_Required work_
Where the records below reach the line containing "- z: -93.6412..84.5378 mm", start transcribing, and end with the line containing "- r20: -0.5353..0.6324", exactly and with nothing else added.

[Stored items from a collection]
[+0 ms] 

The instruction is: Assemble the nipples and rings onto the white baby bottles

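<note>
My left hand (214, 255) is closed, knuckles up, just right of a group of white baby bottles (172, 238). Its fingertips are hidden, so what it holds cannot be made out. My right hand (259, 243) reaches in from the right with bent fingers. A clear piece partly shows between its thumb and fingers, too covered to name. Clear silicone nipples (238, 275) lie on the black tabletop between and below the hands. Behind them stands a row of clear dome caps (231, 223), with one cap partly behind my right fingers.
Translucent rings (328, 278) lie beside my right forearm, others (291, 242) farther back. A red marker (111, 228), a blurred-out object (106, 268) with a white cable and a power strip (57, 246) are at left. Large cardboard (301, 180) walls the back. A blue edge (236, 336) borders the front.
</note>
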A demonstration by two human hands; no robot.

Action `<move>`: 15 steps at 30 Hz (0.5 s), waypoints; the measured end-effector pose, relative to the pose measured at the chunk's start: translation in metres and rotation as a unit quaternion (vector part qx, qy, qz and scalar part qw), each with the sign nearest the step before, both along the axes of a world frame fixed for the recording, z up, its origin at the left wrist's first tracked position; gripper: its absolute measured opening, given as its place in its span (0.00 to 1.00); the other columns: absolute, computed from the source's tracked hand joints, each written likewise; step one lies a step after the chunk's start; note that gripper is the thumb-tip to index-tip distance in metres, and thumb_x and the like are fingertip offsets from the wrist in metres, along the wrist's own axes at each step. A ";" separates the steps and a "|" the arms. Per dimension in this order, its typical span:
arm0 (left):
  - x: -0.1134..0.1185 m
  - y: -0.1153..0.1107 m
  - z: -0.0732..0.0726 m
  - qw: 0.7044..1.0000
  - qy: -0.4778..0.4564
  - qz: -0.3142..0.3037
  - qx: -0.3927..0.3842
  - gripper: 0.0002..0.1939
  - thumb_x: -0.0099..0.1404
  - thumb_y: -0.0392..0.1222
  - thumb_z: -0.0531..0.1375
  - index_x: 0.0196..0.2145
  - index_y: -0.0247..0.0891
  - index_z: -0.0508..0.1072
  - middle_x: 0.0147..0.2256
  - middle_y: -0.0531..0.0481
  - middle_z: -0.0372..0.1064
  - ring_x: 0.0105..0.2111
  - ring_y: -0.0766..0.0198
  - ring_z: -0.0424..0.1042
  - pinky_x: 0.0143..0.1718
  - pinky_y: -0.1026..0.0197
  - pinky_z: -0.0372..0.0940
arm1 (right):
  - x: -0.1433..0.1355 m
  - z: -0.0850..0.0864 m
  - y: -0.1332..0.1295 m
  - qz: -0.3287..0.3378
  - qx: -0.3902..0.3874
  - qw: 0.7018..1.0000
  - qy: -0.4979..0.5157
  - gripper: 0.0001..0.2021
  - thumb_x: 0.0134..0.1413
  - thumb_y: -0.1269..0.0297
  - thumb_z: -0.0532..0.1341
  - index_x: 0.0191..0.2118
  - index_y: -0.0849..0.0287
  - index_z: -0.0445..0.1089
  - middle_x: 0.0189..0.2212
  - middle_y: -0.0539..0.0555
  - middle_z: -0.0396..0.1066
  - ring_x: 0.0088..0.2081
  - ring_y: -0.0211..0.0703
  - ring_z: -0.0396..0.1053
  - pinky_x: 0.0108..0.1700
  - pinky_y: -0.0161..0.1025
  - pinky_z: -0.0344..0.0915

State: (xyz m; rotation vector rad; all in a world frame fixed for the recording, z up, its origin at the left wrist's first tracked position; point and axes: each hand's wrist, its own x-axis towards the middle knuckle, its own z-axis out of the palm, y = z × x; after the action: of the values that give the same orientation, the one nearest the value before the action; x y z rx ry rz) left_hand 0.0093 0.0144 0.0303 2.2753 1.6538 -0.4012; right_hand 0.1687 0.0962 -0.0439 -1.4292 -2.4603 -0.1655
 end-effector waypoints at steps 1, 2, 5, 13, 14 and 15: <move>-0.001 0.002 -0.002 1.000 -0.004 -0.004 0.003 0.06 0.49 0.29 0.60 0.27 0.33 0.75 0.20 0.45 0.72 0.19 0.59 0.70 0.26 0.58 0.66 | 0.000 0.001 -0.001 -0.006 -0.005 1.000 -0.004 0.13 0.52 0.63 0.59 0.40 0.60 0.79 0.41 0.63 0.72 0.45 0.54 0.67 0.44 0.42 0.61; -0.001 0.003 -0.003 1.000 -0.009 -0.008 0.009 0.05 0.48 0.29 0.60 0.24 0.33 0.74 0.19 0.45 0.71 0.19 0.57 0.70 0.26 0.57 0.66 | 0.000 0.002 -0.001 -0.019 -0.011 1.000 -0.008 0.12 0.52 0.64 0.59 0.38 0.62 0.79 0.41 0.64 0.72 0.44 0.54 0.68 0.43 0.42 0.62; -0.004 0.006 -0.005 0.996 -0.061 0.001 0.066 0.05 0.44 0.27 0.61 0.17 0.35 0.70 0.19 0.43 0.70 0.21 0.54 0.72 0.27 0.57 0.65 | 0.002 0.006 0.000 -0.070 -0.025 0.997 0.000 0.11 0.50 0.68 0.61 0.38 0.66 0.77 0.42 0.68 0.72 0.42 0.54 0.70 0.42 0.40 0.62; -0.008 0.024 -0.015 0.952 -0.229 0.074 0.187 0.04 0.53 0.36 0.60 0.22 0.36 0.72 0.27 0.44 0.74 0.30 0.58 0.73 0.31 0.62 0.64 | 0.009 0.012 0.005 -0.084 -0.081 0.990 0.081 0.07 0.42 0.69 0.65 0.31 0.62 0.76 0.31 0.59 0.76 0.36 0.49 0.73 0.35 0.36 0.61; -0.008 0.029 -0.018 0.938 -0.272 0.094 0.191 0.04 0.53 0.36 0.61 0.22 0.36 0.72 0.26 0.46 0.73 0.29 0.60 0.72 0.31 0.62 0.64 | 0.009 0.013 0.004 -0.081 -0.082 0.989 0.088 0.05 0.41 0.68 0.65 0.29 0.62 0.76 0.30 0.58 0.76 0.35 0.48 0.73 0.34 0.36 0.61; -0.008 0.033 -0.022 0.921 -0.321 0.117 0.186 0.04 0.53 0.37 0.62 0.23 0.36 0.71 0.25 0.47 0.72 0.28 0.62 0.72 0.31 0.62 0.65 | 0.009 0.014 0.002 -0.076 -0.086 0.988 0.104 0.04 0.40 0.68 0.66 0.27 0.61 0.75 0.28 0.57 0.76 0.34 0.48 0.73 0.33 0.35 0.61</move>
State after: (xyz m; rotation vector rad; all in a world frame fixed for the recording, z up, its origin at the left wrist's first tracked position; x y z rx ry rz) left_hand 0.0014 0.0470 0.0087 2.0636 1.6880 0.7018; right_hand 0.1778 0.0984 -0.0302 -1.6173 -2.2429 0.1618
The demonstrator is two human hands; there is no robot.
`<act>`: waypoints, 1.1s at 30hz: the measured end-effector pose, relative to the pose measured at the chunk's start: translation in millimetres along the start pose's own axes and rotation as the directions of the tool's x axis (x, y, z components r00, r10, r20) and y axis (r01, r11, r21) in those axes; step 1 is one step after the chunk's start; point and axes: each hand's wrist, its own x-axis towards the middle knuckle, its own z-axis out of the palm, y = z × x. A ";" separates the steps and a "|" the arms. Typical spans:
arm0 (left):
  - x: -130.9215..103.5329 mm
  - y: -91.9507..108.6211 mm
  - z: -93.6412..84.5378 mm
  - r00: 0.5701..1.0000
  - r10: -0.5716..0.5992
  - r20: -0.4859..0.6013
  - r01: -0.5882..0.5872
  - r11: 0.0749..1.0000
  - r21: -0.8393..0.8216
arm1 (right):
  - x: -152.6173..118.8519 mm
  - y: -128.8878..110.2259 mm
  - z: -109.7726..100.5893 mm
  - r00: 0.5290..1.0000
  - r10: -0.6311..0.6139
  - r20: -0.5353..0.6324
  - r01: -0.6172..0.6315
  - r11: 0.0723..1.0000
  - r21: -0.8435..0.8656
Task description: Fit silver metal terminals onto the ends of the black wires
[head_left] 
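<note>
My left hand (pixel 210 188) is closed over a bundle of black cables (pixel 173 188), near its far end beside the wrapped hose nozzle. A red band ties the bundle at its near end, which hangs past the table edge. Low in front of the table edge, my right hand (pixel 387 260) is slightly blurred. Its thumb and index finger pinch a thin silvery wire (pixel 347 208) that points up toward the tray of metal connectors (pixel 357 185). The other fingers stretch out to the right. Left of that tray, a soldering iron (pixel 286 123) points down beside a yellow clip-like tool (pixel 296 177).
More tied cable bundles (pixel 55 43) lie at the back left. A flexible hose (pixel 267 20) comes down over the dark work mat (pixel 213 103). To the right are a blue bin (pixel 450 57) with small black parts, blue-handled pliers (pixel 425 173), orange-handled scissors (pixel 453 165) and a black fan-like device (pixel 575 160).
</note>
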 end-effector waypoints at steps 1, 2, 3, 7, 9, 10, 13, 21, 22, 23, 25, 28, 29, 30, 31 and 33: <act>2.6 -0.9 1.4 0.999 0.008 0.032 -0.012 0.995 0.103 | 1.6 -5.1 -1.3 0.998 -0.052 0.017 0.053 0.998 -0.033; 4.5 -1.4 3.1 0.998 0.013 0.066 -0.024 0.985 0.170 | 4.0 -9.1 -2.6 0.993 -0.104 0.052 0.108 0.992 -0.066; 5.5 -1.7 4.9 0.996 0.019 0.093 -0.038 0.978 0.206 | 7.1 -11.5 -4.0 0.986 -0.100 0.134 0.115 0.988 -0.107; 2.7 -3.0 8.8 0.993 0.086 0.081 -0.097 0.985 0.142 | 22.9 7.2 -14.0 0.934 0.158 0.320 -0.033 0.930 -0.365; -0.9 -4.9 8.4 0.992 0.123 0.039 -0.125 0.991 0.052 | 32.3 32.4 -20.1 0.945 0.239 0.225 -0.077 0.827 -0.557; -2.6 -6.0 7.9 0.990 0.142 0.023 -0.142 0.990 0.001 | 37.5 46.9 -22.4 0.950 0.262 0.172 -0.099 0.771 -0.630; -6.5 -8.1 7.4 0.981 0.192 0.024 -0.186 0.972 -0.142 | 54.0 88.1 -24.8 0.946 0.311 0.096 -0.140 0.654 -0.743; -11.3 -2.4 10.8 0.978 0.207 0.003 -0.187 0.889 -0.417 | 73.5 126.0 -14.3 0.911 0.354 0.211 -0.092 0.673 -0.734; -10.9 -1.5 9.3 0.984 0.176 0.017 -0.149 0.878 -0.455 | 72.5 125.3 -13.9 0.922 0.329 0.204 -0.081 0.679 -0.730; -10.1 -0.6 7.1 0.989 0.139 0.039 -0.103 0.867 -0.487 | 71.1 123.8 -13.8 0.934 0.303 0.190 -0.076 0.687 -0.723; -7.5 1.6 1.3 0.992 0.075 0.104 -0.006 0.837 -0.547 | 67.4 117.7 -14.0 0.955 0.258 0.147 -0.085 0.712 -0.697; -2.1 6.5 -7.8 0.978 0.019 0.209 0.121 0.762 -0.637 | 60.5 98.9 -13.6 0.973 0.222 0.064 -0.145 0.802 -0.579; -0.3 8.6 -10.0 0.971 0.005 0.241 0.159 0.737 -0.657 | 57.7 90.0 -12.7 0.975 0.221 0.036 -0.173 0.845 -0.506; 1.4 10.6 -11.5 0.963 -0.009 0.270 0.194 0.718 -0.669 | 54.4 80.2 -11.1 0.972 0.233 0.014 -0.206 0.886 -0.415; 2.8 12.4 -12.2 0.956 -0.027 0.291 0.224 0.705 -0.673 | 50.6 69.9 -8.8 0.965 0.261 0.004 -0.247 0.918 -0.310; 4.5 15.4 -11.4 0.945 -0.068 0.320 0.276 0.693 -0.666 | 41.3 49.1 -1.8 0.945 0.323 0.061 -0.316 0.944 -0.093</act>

_Response to the task_
  - z: -93.6412..84.5378 mm
  - r00: 0.5701..1.0000
  - r10: -0.5716..0.5992
  - r20: -0.4859..0.6013
  - r01: -0.5882..0.5872
  - r11: 0.0749..1.0000
  - r21: -0.8393..0.8216
arm1 (right):
  - x: -152.6173..118.8519 mm
  - y: -128.8878..110.2259 mm
  - z: -109.7726..100.5893 mm
  - r00: 0.5290..1.0000
  - r10: -0.6311..0.6139
  - r20: -0.5353..0.6324

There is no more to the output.